The outside world is not waiting to contaminate us. NATO is not a wicked man trying to take our virginity. It is a security complex trying to assert itself as a world power which will protect the industrial and economic interests of its member-states. Its links to the armaments industry are dubious and may affect its decisions, but NATO matters more to Ireland than Ireland does to it. It will probably protect us from aggression, whatever we do.

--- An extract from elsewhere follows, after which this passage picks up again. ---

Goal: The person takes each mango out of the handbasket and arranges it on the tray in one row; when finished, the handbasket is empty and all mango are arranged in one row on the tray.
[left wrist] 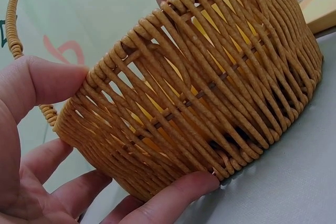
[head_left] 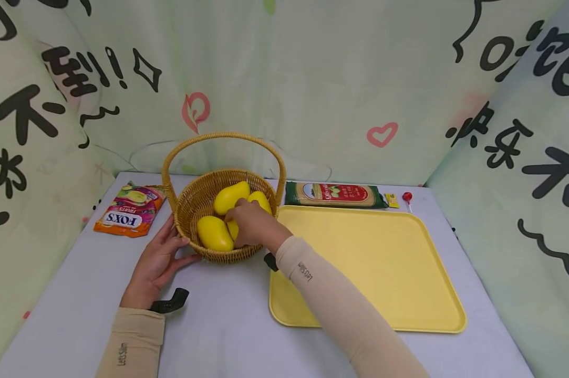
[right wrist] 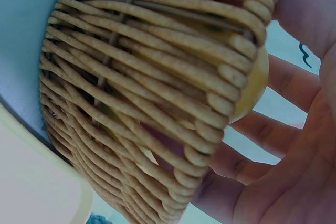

We must adopt a critical position about NATO's development in the post-Cold War scenario. We may note how Tony Blair's support for Bill Clinton's global strategies is enabling him restore the United Kingdom's purchase on European and wider international power. Watching the way Russia is being sidelined in the Balkans, we can remember the 1905 Austrian annexation which so humiliated Russia and set the first World War in motion, and wonder why.
But we also need to note that Ireland has already taken the first step to joining a European-wide security complex in signing the Schengen Agreement. This, arguably, has potentially greater consequences for long-term neutrality than has the plan to join the Partnership for Peace, recently adopted by the Fianna Fail parliamentary party.
Eamon de Valera offering his sympathies on the death of Adolf Hitler is a good example of Irish neutrality at its most pedantic, but the State's double-think about the NATO air strikes makes the pedantry live again. Of course Bertie Ahern would never pay our respects to the Serbian consulate on the demise of Slobodan Milosevic, but whether for reasons of principle or pragmatism remains to be seen.
If history teaches us anything, it is that peace is a loaded word. It is not something passive or necessarily pacifist. It is a powerful, difficult and intrinsically ethical stance.
We need a new protocol on neutrality. If we cannot devise one, we will find ourselves taking part in someone else's military-industrial complex by the back door. A few decades on, we may even find ourselves facilitating their armaments on the basis that, heck, after all, it's good for business.